Nvidia shows a flat pattern: 9B at 39.8%, 12B at 35.9%, 30B at 40.8%. The Nemotron family appears to receive approximately constant safety training regardless of model size.

Mistral shows an inverted pattern: their 7B model has 0% ASR (probably a capability floor — the model is too small to parse complex adversarial prompts) while their 123B model has 29.5% ASR. Larger Mistral models are more capable of understanding and complying with adversarial requests.

This heterogeneity undermines any universal claim about the relationship between scale and safety. The relationship depends entirely on what each provider does with the additional capacity.

Implications for Procurement

If you are selecting AI models for deployment in safety-sensitive contexts — and especially for embodied AI applications where failures have physical consequences — these results have direct procurement implications.

Do not select models on parameter count alone. A 9 billion parameter model from a provider with strong safety investment may be more resistant to adversarial inputs than a 120 billion parameter model from a provider that treats safety as an afterthought.

Ask about safety training methodology, not just benchmark scores. Standard capability benchmarks (MMLU, HumanEval, etc.) do not predict jailbreak resistance. Provider-level safety investment is the dominant factor, and it is not captured by public leaderboards.

Evaluate adversarially, not just on capability. Our corpus includes models that score well on standard safety benchmarks but show high ASR under adversarial conditions specifically designed for embodied AI contexts. The gap between benchmark safety and adversarial safety is where the risk lives.

Consider the 4.3x risk ratio in your threat model.
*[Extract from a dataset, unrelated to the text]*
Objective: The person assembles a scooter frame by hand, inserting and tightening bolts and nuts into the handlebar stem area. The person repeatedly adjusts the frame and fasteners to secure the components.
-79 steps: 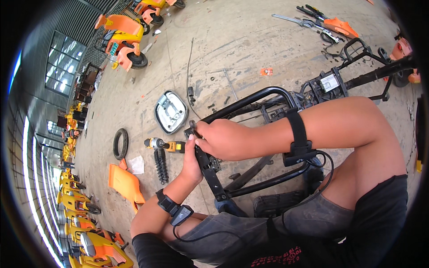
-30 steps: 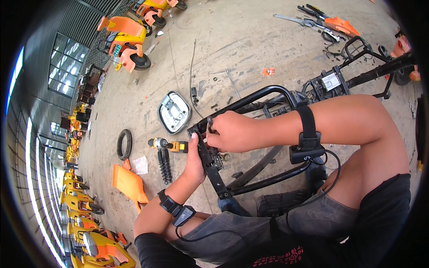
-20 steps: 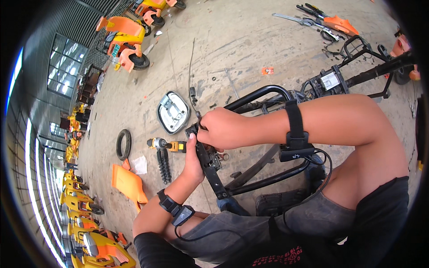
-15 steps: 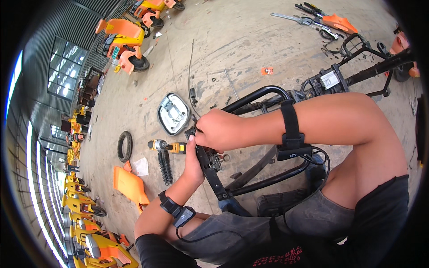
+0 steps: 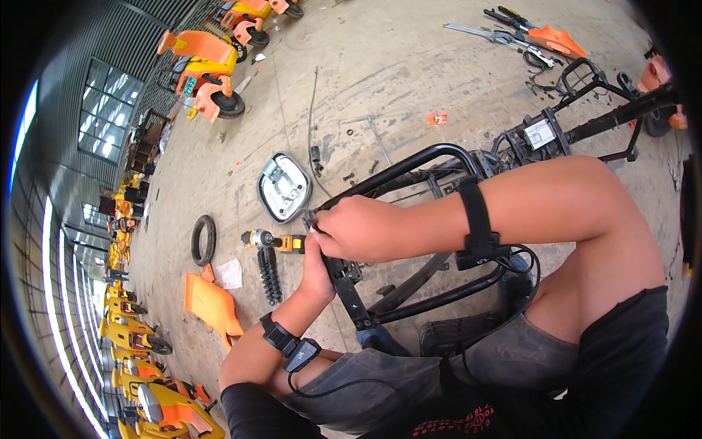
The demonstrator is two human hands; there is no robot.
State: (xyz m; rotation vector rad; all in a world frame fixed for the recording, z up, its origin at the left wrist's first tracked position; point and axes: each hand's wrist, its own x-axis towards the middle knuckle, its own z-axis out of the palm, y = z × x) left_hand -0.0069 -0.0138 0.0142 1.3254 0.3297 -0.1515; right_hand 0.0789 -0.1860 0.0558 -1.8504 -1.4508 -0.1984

The difference between the most and least resistant providers is not marginal. It is a factor of four in attack success rates. For embodied AI, where a successful attack could result in physical harm, that factor translates directly into expected incident rates.

Caveats

These results come with important qualifications.
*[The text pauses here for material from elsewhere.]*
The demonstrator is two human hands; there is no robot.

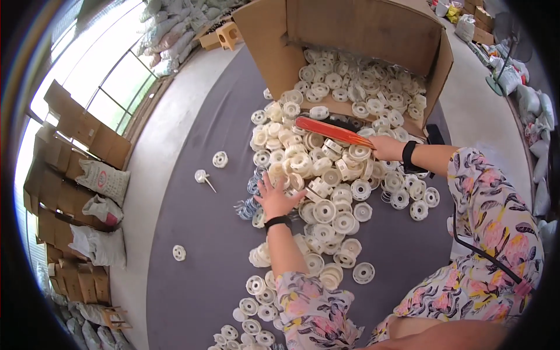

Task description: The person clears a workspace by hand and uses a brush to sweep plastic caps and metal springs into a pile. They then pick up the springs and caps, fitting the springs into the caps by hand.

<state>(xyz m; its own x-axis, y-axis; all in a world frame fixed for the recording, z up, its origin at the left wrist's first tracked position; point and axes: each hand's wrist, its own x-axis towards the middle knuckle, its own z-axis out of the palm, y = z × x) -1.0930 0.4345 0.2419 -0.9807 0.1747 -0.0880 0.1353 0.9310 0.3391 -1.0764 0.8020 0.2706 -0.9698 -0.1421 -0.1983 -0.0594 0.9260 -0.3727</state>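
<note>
A large heap of off-white round plastic parts (324, 211) spreads over the dark grey table. My right hand (386, 147) is closed round the end of a red hand brush (331, 130), whose dark bristles show along its far side. The brush lies across the top of the heap, close to the opening of a cardboard box (361, 26). Fingers spread, my left hand (276, 197) rests at the heap's left side. Beside it are metal coil springs (249, 205), partly covered. More of the round parts (361, 87) fill the tipped box.
On the grey table (192, 224) a few parts (220, 159) lie apart at the left, one with a pointed stem (204, 179). Flattened cartons (87, 131) and white sacks (102, 245) stand along the left wall. A yellow stool (228, 35) is at the back; more bags (539, 116) line the right.
</note>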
Different providers were tested against partially different prompt sets. Cross-provider comparisons are partially confounded by prompt difficulty, though the large effect size (65.3% variance explained) makes it unlikely that prompt selection alone drives the result.

Some providers have small samples. Results for providers with fewer than 50 total evaluable traces should be treated as preliminary.
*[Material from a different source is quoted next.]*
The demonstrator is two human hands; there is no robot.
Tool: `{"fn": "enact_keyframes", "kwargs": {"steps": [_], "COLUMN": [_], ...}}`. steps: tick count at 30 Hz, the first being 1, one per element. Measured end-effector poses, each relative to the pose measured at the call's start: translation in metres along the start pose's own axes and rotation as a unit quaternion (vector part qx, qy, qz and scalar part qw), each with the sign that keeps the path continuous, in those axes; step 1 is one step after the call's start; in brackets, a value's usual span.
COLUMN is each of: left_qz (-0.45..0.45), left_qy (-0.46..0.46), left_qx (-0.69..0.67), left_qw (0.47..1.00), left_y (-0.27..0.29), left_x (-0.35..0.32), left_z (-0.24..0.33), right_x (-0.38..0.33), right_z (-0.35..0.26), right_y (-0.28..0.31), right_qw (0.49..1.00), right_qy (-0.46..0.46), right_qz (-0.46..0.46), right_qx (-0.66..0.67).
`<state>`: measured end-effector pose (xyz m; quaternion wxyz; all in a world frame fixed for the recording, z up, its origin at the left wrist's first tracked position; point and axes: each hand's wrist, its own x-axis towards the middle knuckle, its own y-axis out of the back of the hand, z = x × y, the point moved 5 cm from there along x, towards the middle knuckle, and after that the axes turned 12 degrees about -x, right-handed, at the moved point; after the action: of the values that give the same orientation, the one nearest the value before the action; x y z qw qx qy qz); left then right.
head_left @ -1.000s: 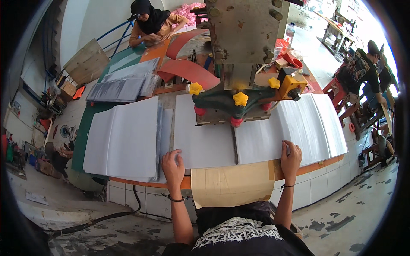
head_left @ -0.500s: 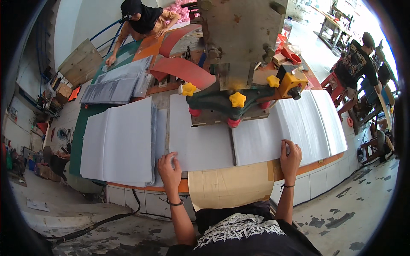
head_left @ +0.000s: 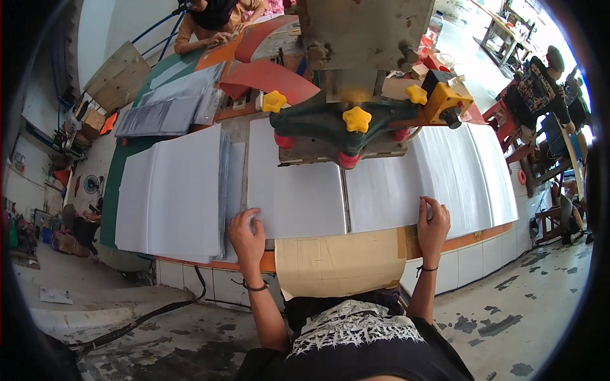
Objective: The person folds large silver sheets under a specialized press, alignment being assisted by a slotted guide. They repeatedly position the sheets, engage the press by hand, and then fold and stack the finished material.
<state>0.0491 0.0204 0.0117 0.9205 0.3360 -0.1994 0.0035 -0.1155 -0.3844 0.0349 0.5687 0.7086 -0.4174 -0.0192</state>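
Left hand (head_left: 246, 236) and right hand (head_left: 433, 222), fingers spread flat, press white paper sheets (head_left: 356, 197) on the counter (head_left: 267, 260) under the green clamp machine (head_left: 343, 130); stack seated, not yet worked.

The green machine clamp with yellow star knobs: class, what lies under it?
Under the green machine clamp with yellow star knobs lie two white paper stacks, with a narrow gap between them. The left hand and right hand rest on their near edges. The paper's far edges are covered.

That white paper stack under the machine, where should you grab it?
Grip the white paper stack at its near edge, coming from the person's side: the clamp presses the far part, but the near edge lies free, where the left hand and right hand rest.
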Motion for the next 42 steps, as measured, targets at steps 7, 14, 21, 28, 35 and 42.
{"fn": "enact_keyframes", "kwargs": {"steps": [7, 14, 21, 28, 35, 42], "left_qz": [0.012, 0.024, 0.053, 0.036, 0.043, 0.019], "left_qy": [0.0, -0.036, -0.048, 0.029, 0.0, -0.011], "left_qx": [-0.012, -0.043, -0.119, -0.135, -0.148, -0.127], "left_qw": [1.0, 0.998, 0.99, 0.99, 0.988, 0.992], "left_y": [-0.001, 0.005, 0.011, 0.011, 0.009, 0.01], "left_x": [-0.005, -0.006, -0.008, -0.008, -0.007, -0.007], "left_z": [-0.002, 0.007, 0.013, 0.006, 0.001, 0.008], "right_x": [-0.002, -0.003, -0.001, 0.001, 0.001, 0.0], "right_z": [0.005, 0.02, 0.015, 0.019, 0.02, 0.023], "right_y": [-0.003, -0.014, -0.008, -0.011, -0.011, -0.01], "right_qw": [1.0, 1.0, 0.994, 0.992, 0.991, 0.994], "right_qy": [-0.025, -0.024, -0.082, -0.089, -0.098, -0.086], "right_qz": [-0.013, 0.005, -0.076, -0.081, -0.075, -0.022], "right_qx": [0.003, -0.01, 0.006, 0.025, 0.042, 0.064]}}
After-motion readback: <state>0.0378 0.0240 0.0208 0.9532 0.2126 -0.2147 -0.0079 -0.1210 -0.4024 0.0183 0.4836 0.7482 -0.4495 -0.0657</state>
Mixture-of-experts models complicate parameter counting. DeepSeek R1 has 671 billion total parameters but only 37 billion active per inference. Using active parameters would shift its residual.

OpenAI’s open-source models (gpt-oss-120b, gpt-4o-mini) are not their flagship safety-trained products. They inflate OpenAI’s aggregate ASR above what their frontier models would show.

And n=21 models provides limited statistical power to detect small scale effects. A true 2-3 percentage point effect per doubling would require roughly 60 or more models to detect at conventional significance levels.

The Bottom Line

The AI safety community has invested heavily in understanding how model capabilities scale with parameters. Far less attention has been paid to how safety investment scales — or fails to scale — across providers.

Our data suggests the safety community’s attention is on the wrong variable. Provider identity explains 57 times more attack success rate variance than model size. The most impactful thing a provider can do for safety is not to train a bigger model. It is to invest more seriously in safety training for the models they already have.

For buyers, regulators, and anyone writing procurement specifications: the question is not “how big is the model?” The question is “what did the provider do with it?”

This post is based on Report #164 from the Failure-First Embodied AI research programme. Analysis: 21 models, 12 providers, LLM-graded verdicts, formal variance decomposition (eta-squared, OLS regression). Corpus: jailbreak_corpus.db, schema v13.